Start of Task material

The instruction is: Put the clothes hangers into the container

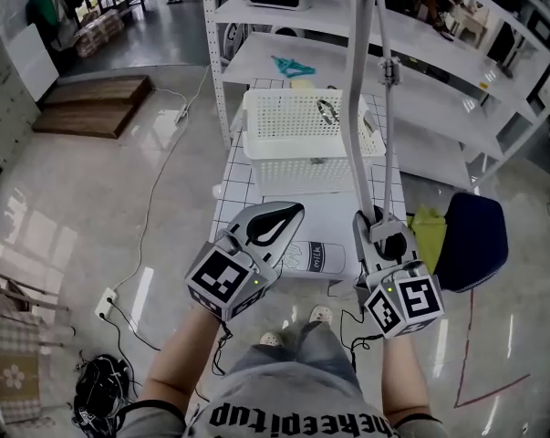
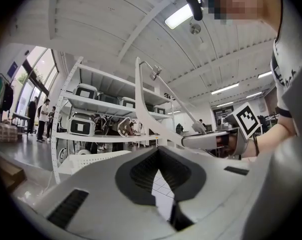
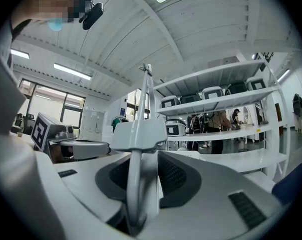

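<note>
My right gripper (image 1: pixel 384 237) (image 3: pixel 143 153) is shut on a white clothes hanger (image 1: pixel 358 108) (image 3: pixel 141 134), which stands upright from its jaws, high over the table. The hanger also shows in the left gripper view as a white frame (image 2: pixel 139 96) with a metal hook. My left gripper (image 1: pixel 273 223) (image 2: pixel 160 156) hovers at the table's near edge, jaws together at the tips with nothing between them. The container, a white perforated basket (image 1: pixel 284 140), sits at the table's far end, with a metal-hooked item (image 1: pixel 327 111) lying in it. A teal hanger (image 1: pixel 293 65) lies on the shelf behind.
The table (image 1: pixel 239 176) has a white grid cover and a printed sheet (image 1: pixel 316 255) near me. White shelving (image 1: pixel 256 53) rises behind the basket. A dark blue seat (image 1: pixel 475 240) and a yellow-green cloth (image 1: pixel 427 226) are at the right. Cables (image 1: pixel 156 199) run over the floor at left.
</note>
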A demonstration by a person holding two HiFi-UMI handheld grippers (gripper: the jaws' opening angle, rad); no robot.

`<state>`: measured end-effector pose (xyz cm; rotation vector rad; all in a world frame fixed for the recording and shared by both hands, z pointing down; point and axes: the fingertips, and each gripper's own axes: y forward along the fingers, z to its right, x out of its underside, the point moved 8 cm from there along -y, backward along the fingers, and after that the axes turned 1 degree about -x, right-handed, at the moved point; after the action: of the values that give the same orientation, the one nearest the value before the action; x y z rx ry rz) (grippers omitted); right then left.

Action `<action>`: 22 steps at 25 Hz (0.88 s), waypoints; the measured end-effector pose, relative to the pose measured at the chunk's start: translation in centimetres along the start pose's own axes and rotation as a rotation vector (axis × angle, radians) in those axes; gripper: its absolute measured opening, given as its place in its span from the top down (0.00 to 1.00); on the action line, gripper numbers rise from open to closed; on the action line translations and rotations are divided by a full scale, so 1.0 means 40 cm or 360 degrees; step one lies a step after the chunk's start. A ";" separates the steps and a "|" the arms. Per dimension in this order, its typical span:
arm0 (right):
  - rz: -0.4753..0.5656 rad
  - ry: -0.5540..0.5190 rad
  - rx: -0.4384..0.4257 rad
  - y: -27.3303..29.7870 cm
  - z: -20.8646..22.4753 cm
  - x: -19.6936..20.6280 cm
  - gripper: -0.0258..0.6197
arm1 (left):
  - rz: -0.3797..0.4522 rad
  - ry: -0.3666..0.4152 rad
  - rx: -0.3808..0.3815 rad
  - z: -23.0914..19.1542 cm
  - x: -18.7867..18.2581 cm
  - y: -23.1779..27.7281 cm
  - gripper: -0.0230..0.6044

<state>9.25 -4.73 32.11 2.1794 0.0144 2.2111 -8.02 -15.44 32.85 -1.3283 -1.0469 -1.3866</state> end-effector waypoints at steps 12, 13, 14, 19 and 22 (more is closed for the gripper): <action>-0.0019 0.0012 -0.0090 0.070 0.060 0.000 0.78 | -0.0011 -0.0042 -0.0105 -0.029 0.002 0.020 0.93; -0.0023 0.0008 -0.0103 0.080 0.069 -0.002 0.78 | -0.0010 -0.0034 -0.0112 -0.033 0.003 0.029 0.93; -0.0025 0.0004 -0.0118 0.090 0.079 -0.003 0.78 | -0.0007 -0.0026 -0.0121 -0.038 0.006 0.039 0.93; -0.0046 -0.0023 -0.0204 0.139 0.137 -0.008 0.78 | -0.0011 -0.0022 -0.0156 -0.055 0.012 0.094 0.93; -0.0063 -0.0038 -0.0252 0.172 0.169 -0.009 0.78 | -0.0013 -0.0030 -0.0190 -0.073 0.016 0.126 0.93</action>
<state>15.88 -11.75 32.09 2.1029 -0.1135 2.0878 -3.72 -19.41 33.26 -1.4274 -0.9957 -1.4643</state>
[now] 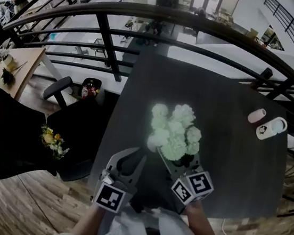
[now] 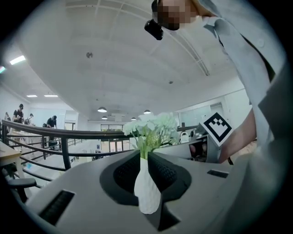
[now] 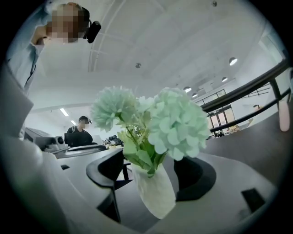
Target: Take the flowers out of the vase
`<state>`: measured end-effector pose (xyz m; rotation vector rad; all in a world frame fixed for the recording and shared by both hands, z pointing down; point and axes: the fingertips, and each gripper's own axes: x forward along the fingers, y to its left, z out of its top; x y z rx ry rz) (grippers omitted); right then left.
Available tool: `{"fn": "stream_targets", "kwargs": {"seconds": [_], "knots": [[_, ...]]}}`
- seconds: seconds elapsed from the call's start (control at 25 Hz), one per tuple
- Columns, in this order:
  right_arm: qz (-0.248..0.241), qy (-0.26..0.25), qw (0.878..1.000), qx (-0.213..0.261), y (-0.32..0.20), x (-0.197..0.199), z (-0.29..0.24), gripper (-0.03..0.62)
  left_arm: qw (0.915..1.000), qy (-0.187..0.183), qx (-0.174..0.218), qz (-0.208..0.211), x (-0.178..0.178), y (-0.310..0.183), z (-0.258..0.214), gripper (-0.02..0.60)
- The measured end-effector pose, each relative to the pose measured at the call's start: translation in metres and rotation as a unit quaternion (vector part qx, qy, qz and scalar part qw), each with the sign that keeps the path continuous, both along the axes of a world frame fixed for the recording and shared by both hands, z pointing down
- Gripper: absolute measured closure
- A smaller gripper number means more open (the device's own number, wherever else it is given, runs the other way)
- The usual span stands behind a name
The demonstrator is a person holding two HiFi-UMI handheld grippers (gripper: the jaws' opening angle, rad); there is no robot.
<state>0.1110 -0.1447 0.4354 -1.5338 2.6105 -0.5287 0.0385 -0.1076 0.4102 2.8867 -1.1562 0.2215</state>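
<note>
A bunch of pale green flowers [image 1: 174,131] stands in a white ribbed vase [image 3: 153,194] on the dark table [image 1: 237,169]. In the head view the blooms hide the vase. My right gripper [image 1: 176,161] is open, and the vase stands between its wide-set jaws with neither pad touching it. My left gripper [image 1: 139,153] sits low at the table's near left edge and points at the bunch. Its jaws are only a narrow slit apart with nothing pressed between them. In the left gripper view the vase [image 2: 147,192] and stems show through that slit, beyond the tips.
A pink roll [image 1: 256,116] and a white oval object [image 1: 272,128] lie at the table's far right. A black railing [image 1: 202,27] runs behind the table. At the left a black seat holds a yellow bouquet [image 1: 52,142], with an office chair [image 1: 59,89] behind it.
</note>
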Motion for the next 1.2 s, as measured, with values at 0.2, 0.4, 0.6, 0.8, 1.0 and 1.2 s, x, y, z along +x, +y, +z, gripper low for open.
{"fn": "stream_targets", "kwargs": {"seconds": [0.2,0.4,0.6,0.8,1.0,1.2], "knots": [[-0.007,-0.002,1.0,0.001,-0.003,0.0,-0.001,0.26,0.9997,-0.019,-0.007,0.017,0.013,-0.009,0.025,0.446],[-0.012,0.001,1.0,0.003,-0.005,-0.002,-0.006,0.26,0.9982,-0.038,-0.01,0.044,0.028,-0.019,0.043,0.35],[-0.017,0.002,1.0,0.003,-0.007,-0.004,-0.007,0.26,0.9961,-0.057,-0.003,0.066,0.04,-0.027,0.057,0.295],[-0.021,0.003,1.0,0.002,-0.01,-0.005,-0.006,0.26,0.9959,-0.056,-0.006,0.07,0.048,-0.033,0.064,0.295],[-0.024,0.002,1.0,0.001,-0.011,-0.009,-0.005,0.26,0.9955,-0.058,0.003,0.075,0.049,-0.038,0.075,0.295],[-0.032,0.0,0.999,0.0,-0.01,-0.011,-0.005,0.261,0.9962,-0.053,0.001,0.069,0.048,-0.04,0.076,0.322]]}}
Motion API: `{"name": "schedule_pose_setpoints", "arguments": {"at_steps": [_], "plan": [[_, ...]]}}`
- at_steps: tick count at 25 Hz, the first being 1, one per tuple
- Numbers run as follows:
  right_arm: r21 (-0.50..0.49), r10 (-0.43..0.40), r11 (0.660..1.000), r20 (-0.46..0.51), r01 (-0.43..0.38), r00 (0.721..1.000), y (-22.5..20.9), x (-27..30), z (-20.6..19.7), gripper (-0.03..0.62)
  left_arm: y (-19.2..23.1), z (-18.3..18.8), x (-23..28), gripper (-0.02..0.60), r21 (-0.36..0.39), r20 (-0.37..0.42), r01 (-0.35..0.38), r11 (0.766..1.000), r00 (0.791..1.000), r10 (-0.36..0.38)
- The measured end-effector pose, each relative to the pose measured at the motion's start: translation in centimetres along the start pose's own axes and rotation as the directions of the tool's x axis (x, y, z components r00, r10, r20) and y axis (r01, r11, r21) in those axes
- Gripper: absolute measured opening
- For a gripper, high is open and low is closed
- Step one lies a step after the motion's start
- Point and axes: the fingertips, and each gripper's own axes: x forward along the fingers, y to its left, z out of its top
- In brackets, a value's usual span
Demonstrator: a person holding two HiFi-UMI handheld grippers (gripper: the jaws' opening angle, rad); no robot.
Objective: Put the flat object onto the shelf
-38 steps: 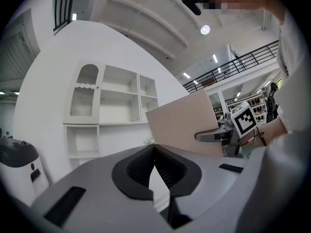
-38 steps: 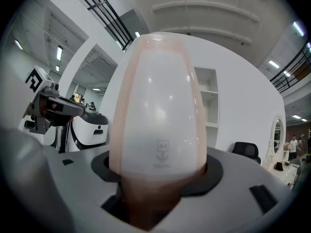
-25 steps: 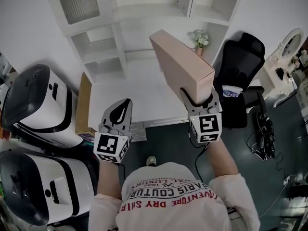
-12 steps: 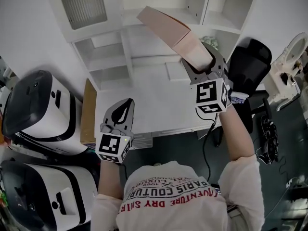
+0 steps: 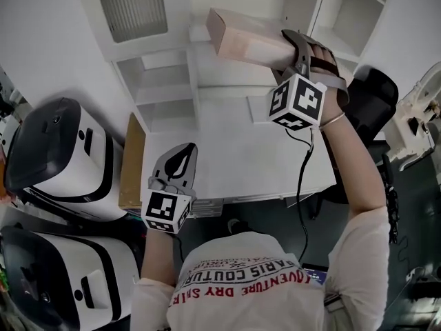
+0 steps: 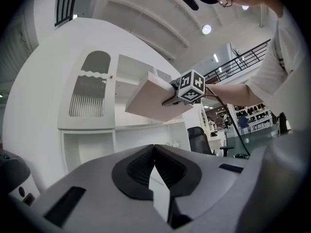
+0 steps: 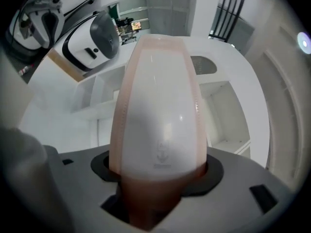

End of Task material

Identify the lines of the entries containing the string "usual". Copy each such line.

- The usual span stands behind a name
- In brackets, a value's usual span

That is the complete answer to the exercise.